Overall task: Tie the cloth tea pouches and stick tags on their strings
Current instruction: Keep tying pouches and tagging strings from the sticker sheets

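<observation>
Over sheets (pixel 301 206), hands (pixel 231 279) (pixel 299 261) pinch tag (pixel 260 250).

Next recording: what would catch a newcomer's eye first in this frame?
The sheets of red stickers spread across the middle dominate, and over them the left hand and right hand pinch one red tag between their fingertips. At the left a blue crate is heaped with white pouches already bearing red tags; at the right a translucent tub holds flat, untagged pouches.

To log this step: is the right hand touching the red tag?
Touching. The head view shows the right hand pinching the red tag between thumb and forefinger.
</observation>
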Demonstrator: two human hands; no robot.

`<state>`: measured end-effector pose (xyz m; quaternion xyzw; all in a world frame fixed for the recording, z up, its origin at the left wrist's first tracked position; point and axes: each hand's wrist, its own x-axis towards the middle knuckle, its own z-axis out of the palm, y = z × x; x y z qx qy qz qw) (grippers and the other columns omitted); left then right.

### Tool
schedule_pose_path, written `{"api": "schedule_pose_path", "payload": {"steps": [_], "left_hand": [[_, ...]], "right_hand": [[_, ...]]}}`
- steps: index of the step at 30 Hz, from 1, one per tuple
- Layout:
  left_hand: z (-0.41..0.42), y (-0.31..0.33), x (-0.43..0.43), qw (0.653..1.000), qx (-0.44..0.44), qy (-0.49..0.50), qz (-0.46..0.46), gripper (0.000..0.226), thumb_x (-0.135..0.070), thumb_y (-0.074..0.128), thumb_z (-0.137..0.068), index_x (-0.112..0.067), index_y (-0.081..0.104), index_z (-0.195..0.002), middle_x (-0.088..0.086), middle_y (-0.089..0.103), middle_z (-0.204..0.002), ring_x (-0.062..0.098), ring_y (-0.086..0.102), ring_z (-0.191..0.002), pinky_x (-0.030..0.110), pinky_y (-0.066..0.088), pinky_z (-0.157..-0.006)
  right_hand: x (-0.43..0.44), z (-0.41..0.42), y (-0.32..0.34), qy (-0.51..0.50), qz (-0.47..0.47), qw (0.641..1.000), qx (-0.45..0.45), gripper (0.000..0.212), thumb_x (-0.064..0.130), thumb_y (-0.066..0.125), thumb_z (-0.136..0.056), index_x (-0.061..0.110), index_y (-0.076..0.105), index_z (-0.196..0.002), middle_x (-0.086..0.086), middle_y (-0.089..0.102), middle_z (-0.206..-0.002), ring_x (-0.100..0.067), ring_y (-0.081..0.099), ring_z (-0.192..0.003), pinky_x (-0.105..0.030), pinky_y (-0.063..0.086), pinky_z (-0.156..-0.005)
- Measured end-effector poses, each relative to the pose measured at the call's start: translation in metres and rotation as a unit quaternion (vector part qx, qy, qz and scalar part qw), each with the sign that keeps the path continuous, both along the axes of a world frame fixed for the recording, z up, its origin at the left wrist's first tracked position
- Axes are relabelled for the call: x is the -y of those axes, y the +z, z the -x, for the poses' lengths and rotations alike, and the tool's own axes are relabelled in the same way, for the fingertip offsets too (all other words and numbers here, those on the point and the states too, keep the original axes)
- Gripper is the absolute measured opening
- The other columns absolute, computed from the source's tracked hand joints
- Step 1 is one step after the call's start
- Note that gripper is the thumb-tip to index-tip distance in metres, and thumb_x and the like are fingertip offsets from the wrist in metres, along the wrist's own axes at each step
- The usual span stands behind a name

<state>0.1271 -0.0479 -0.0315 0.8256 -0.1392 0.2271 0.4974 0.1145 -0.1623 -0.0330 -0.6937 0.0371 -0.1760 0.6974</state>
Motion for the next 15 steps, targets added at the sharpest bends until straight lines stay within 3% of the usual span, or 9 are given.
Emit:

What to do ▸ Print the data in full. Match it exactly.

Result for this task ▸
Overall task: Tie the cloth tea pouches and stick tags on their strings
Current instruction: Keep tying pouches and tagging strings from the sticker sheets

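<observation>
Over sheets (pixel 301 206), hands (pixel 231 279) (pixel 299 261) pinch tag (pixel 260 250).

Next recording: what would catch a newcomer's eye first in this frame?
The sheets of red stickers spread across the middle dominate, and over them the left hand and right hand pinch one red tag between their fingertips. At the left a blue crate is heaped with white pouches already bearing red tags; at the right a translucent tub holds flat, untagged pouches.

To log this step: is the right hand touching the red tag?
Touching. The head view shows the right hand pinching the red tag between thumb and forefinger.
</observation>
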Demonstrator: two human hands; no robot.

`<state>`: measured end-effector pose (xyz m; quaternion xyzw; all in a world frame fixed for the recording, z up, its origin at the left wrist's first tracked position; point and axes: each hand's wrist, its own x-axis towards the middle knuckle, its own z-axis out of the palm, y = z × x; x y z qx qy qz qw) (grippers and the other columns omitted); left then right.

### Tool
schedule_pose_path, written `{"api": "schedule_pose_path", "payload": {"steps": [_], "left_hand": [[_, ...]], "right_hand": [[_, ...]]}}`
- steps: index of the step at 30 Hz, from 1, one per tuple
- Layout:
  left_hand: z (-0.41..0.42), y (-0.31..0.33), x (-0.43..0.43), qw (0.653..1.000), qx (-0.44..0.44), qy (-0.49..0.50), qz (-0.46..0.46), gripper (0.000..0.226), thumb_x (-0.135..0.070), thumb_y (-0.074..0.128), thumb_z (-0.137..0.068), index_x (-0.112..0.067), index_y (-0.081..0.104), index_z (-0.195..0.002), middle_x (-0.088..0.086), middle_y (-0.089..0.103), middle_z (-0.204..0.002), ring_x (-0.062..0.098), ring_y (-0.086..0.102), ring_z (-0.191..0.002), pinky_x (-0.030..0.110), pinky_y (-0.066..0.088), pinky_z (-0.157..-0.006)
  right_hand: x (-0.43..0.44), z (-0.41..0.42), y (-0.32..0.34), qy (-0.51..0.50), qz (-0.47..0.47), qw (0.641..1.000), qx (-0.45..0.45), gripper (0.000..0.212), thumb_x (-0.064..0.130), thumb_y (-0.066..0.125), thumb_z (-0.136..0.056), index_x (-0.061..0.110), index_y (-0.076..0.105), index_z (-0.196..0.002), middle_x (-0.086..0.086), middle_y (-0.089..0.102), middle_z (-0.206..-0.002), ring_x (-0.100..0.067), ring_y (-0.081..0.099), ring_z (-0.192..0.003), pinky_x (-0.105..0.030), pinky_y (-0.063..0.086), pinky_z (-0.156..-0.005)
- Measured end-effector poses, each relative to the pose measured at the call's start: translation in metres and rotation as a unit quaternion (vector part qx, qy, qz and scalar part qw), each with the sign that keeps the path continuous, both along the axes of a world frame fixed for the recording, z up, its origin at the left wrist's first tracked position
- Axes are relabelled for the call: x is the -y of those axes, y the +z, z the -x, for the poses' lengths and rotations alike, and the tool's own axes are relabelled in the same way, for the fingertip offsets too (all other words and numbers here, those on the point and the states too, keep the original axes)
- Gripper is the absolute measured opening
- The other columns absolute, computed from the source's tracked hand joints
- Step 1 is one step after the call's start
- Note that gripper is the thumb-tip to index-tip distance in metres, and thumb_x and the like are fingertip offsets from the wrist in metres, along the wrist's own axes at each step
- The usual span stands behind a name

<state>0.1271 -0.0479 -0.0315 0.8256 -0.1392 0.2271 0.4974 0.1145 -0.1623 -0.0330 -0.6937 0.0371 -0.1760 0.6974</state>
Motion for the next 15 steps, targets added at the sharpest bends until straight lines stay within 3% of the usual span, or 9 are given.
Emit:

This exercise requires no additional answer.